Work item: Transcribe the whole listing exactly.

Recorded data:
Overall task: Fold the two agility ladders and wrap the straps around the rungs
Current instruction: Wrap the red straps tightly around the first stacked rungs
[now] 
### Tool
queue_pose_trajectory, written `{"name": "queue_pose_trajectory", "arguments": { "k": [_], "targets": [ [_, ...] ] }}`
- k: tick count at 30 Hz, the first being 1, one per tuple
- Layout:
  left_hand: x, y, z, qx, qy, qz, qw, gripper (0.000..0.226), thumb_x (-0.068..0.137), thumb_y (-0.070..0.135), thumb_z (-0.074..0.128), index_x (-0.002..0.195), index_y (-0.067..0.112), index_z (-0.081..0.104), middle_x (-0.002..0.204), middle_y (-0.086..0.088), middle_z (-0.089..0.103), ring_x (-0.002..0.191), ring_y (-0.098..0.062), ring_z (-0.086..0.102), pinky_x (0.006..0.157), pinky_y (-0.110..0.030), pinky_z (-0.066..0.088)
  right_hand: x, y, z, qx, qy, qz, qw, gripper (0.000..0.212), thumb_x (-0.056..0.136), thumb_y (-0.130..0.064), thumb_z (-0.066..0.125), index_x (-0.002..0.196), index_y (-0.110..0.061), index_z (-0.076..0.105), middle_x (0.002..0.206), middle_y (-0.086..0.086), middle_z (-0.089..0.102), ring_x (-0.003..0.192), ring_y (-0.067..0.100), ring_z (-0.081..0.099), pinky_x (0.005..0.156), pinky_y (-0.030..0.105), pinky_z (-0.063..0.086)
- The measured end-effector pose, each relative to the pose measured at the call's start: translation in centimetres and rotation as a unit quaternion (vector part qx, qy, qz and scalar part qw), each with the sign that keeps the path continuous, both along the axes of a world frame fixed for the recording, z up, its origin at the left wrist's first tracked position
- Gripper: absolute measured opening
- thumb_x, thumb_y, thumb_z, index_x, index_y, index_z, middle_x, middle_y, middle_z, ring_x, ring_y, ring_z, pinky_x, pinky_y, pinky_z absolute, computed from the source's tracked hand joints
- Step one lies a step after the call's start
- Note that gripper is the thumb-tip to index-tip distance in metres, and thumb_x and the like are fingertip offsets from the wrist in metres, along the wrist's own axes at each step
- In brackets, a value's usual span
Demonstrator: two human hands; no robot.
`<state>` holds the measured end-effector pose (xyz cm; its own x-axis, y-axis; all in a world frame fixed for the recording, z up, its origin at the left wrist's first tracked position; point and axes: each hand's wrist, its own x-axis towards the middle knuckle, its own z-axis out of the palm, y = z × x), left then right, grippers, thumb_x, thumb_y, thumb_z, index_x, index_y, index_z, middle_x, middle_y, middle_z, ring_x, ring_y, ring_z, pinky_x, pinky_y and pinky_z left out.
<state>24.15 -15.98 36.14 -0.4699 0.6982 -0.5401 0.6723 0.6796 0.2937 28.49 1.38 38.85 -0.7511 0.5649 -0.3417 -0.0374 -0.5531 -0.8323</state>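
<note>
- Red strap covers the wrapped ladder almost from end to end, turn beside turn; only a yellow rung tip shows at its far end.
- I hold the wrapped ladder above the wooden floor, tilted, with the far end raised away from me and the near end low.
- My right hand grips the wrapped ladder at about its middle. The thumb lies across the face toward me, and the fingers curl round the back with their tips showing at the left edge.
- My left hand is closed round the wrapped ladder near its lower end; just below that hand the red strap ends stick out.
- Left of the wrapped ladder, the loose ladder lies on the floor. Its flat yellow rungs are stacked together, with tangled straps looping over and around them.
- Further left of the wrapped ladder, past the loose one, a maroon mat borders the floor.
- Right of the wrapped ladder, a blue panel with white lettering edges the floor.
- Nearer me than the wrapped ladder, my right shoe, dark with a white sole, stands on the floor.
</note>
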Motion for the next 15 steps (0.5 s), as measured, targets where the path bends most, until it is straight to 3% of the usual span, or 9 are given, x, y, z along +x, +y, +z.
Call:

Task result:
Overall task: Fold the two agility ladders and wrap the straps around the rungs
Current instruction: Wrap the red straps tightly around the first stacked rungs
[now] 
### Tool
queue_pose_trajectory, written `{"name": "queue_pose_trajectory", "arguments": { "k": [_], "targets": [ [_, ...] ] }}`
- k: tick count at 30 Hz, the first being 1, one per tuple
- Layout:
  left_hand: x, y, z, qx, qy, qz, qw, gripper (0.000..0.226), thumb_x (-0.068..0.137), thumb_y (-0.070..0.135), thumb_z (-0.074..0.128), index_x (-0.002..0.195), index_y (-0.067..0.112), index_z (-0.081..0.104), middle_x (-0.002..0.204), middle_y (-0.086..0.088), middle_z (-0.089..0.103), ring_x (-0.002..0.191), ring_y (-0.098..0.062), ring_z (-0.086..0.102), pinky_x (0.006..0.157), pinky_y (-0.110..0.030), pinky_z (-0.066..0.088)
  right_hand: x, y, z, qx, qy, qz, qw, gripper (0.000..0.212), thumb_x (-0.056..0.136), thumb_y (-0.130..0.064), thumb_z (-0.066..0.125), index_x (-0.002..0.196), index_y (-0.110..0.061), index_z (-0.076..0.105), middle_x (0.002..0.206), middle_y (-0.086..0.086), middle_z (-0.089..0.102), ring_x (-0.003..0.192), ring_y (-0.067..0.100), ring_z (-0.081..0.099), pinky_x (0.005..0.156), pinky_y (-0.030..0.105), pinky_z (-0.063..0.086)
- The measured end-effector pose, each relative to the pose measured at the call's start: translation in centimetres and rotation as a unit quaternion (vector part qx, qy, qz and scalar part qw), each with the sign that keeps the path continuous, both along the axes of a world frame fixed for the recording, z up, its origin at the left wrist's first tracked position
- Gripper: absolute measured opening
- thumb_x, thumb_y, thumb_z, index_x, index_y, index_z, middle_x, middle_y, middle_z, ring_x, ring_y, ring_z, pinky_x, pinky_y, pinky_z absolute, computed from the source's tracked hand joints
- Step one lies a step after the call's start
- Note that gripper is the thumb-tip to index-tip distance in metres, and thumb_x and the like are fingertip offsets from the wrist in metres, along the wrist's own axes at each step
- In brackets, a value's usual span
Demonstrator: two human hands; no robot.
`<state>` holds the measured end-effector pose (xyz cm; its own x-axis, y-axis; all in a world frame fixed for the recording, z up, its origin at the left wrist's first tracked position; point and axes: each hand's wrist, its own x-axis towards the middle knuckle, its own z-axis out of the palm, y = z × x), left then right, grippers, thumb_x, thumb_y, thumb_z, index_x, index_y, index_z, middle_x, middle_y, middle_z, ring_x, ring_y, ring_z, pinky_x, pinky_y and pinky_z left out.
<state>24.15 -15.98 36.14 -0.4699 0.6982 -0.5401 0.6723 0.6796 0.2937 28.49 1.38 38.85 -0.7511 0.5649 -0.3417 -0.0374 -0.5531 -0.8323</state>
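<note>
- Red strap covers the wrapped ladder almost from end to end, turn beside turn; only a yellow rung tip shows at its far end.
- I hold the wrapped ladder above the wooden floor, tilted, with the far end raised away from me and the near end low.
- My right hand grips the wrapped ladder at about its middle. The thumb lies across the face toward me, and the fingers curl round the back with their tips showing at the left edge.
- My left hand is closed round the wrapped ladder near its lower end; just below that hand the red strap ends stick out.
- Left of the wrapped ladder, the loose ladder lies on the floor. Its flat yellow rungs are stacked together, with tangled straps looping over and around them.
- Further left of the wrapped ladder, past the loose one, a maroon mat borders the floor.
- Right of the wrapped ladder, a blue panel with white lettering edges the floor.
- Nearer me than the wrapped ladder, my right shoe, dark with a white sole, stands on the floor.
</note>
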Motion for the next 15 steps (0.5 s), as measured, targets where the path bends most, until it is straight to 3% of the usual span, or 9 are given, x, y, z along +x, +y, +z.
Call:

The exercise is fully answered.